La France n’est qu’un exemple, pas le pire, pas le plus sage non plus, puisque son endettement se situe au dessus de celui de la moyenne de l’union européenne (80%). C’est en Europe et notamment dans la zone euro que la crise des dettes souveraines est la plus aigue. Certes, les Américains ont une dette publique colossale (100% du PIB), mais le dollar reste la monnaie de référence et leur banque centrale monétise largement leur dette (ce qui peut se traduire un jour en inflation) et on vient devoir ce qu’il en était pour le Japon, dont la dette publique atteint 229% du PIB. En Europe, la Grèce en est à 139%, l’Italie à 120%, l’Irlande à 101%, l’Allemagne à 80% (mais avec des perspectives meilleures car son déficit annuel est plus faible qu’ailleurs).
Notons quelques autres pistes de réflexion. D’abord, la dette est essentiellement due en France à l’administration publique centrale (près de 80%), le reste se partageant entre les collectivités locales et la sécurité sociale. La responsabilité politique (gouvernement, parlement) est donc au cœur de la question des dettes publiques. Cet endettement sert avant tout à financer des dépenses de fonctionnement, puisque les dépenses d’investissement ne représentent qu’environ 4% du budget. Sans engager la discussion sur les moyens de réduire la dette, notons que la France détient le record des dépenses publiques par rapport au PIB, soit 56,6% du PIB en 2010. Autrement dit plus de la moitié du PIB passe par des organismes publics ou parapublics (Etat, sécurité sociale, collectivités locales) ; sans vouloir faire de polémique, cela relativise le discours de ceux qui dénoncent la dérive « ultralibérale » de la politique française.

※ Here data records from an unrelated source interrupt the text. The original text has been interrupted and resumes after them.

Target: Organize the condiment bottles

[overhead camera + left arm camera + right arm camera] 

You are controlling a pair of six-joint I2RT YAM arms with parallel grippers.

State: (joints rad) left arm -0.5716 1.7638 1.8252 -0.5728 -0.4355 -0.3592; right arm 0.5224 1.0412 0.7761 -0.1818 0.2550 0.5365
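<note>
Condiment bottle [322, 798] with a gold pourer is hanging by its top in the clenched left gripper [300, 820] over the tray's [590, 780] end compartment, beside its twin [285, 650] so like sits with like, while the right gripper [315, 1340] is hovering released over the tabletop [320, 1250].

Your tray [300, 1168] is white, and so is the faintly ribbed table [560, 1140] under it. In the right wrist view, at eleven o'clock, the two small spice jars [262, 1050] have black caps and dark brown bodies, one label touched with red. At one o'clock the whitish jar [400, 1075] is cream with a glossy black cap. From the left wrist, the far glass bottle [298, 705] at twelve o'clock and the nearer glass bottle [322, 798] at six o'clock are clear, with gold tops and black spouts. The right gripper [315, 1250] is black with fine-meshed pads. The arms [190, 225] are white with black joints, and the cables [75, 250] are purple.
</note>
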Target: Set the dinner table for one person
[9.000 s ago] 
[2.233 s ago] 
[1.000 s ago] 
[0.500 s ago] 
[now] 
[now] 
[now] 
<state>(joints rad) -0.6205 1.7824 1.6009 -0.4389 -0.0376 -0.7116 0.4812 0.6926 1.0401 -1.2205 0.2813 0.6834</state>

Tout ceci est connu ; les conséquences économiques sont évidentes : la dette pèse sur la croissance, créé un effet d’éviction en détournant l’épargne des investissements productifs, plombe l’avenir, menace l’équilibre financier des préteurs confrontés au risque de non-remboursement, entraine un risque d’inflation si la dette est monétisée, menace la souveraineté du pays, peut provoquer un effet domino quand les pays ont la même monnaie, sans que ces déficits n’aient aucun effet positif sur la croissance. Le mur de la dette est devenu un enjeu majeur, qui paralyse toute initiative et imposera des sacrifices pour sortir de cette impasse. Cette erreur économique est aussi une faute morale.
Une immoralité majeure
Le Conseil permanent de la Conférence des évêques de France a publié le 3 octobre 2011 des « éléments de discernement » en vue des élections de 2012. On y trouve des rappels concernant la vie naissante, la famille, l’éducation, la fin de vie, etc. mais « pour aller plus loin », notamment sur les questions économiques, les évêques nous invitent à relire « grandir dans la crise », un texte du Conseil famille et société de mars 2011 ; on y trouve ceci : « La crise couvait depuis longtemps. Elle s’est manifestée d’abord dans le domaine écologique. Puis les crises alimentaire, financière, économique, monétaire et sociale se sont succédées rapidement, révélant une crise bien plus profonde, une crise spirituelle, une crise de sens ».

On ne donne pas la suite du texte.